How to complete this task - After locating the line that contains "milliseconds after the" in the data below, set down exactly that line and each one after it through the line that contains "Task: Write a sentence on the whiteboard", and nothing more.

Start of Information shown

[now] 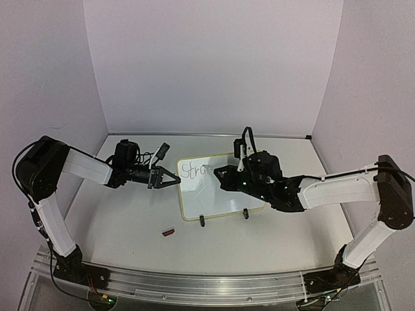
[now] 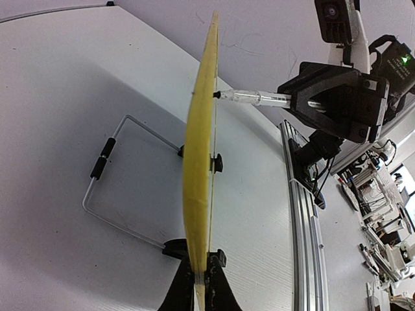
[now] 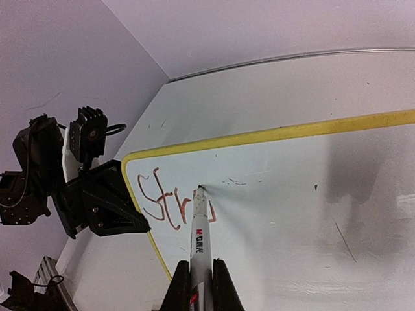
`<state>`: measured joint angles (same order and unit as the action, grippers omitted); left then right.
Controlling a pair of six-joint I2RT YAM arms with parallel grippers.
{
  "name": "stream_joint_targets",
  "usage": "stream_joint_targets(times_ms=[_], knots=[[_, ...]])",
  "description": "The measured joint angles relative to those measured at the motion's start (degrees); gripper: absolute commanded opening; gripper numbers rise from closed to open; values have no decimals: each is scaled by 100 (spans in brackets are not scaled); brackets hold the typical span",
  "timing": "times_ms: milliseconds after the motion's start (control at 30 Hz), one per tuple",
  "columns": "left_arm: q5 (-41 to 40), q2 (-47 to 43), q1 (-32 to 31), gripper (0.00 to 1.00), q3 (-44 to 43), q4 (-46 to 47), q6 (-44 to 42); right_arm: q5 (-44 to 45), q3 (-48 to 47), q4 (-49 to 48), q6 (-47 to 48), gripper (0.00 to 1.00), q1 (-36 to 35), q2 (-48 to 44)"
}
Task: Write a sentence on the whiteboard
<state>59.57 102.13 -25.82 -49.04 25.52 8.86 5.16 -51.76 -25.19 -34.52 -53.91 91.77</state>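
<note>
table (image 1: 130,220) white | whiteboard (image 1: 214,202) mid, on wire stand (image 2: 102,159) | sm. red obj (image 1: 168,231) front-left, apart

The top camera sits high above the near edge, behind both arm bases. It faces down and forward to the far edge and takes in the whole worktop (image 1: 130,220) from a distance.

The left wrist camera sits low and very close at the left edge of the whiteboard (image 2: 198,162). It looks edge-on along the board toward the worktop's right side.

The right wrist camera looks along the marker (image 3: 200,227) toward the far left corner, close over the board's face.

All three views share the whiteboard. Each wrist view also catches the opposite arm's end: the right gripper (image 2: 301,100) and the left gripper (image 3: 130,201).
</note>
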Motion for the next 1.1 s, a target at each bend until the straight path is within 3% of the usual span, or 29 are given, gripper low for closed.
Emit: stream_joint_targets(times_ms=[1100], knots=[[-20, -6, -2, 0, 0, -4, 0, -248, 311, -96, -117, 0, -2, -118]])
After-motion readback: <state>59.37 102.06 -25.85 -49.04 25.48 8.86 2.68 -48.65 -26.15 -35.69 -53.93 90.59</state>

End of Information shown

Solution to this task -
  "timing": "times_ms: milliseconds after the motion's start (control at 30 Hz), one per tuple",
  "columns": "left_arm: q5 (-41 to 40), q2 (-47 to 43), q1 (-32 to 31), gripper (0.00 to 1.00), q3 (-44 to 43), q4 (-46 to 47), q6 (-44 to 42); right_arm: q5 (-44 to 45), q3 (-48 to 47), q4 (-49 to 48), q6 (-47 to 48), gripper (0.00 to 1.00), q1 (-36 to 35), q2 (-48 to 44)"
}
Task: Write a sentence on the whiteboard

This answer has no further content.